#### Directions for this task
Everything in the listing must be repeated exactly, apart from the images.
━━ Source material ━━
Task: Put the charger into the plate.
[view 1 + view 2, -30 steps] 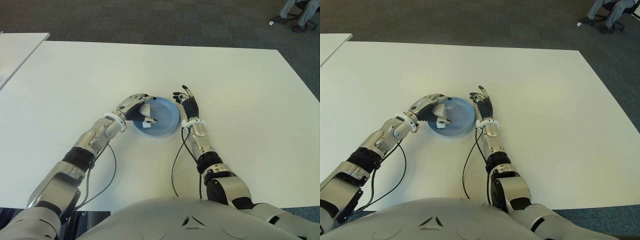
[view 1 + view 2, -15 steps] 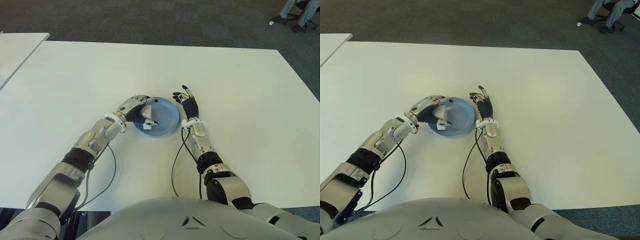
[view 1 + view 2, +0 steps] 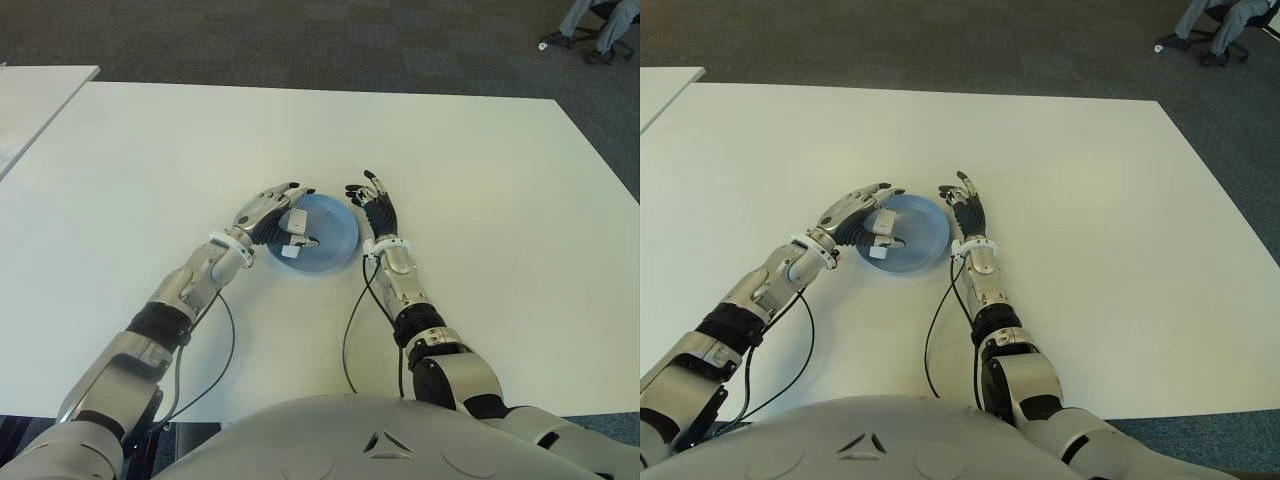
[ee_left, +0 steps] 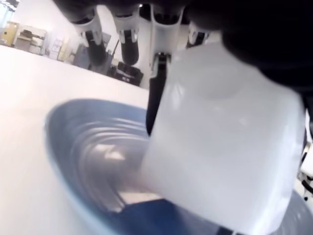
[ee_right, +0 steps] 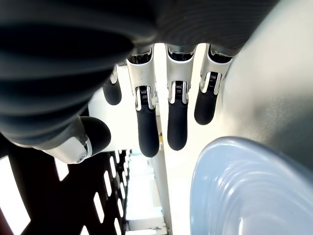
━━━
#### Task response
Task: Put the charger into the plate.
[view 1 + view 2, -30 steps] 
[view 1 + view 2, -15 steps] 
[view 1 + view 2, +0 steps] 
[ee_left, +0 steps] 
[ee_right, +0 steps] 

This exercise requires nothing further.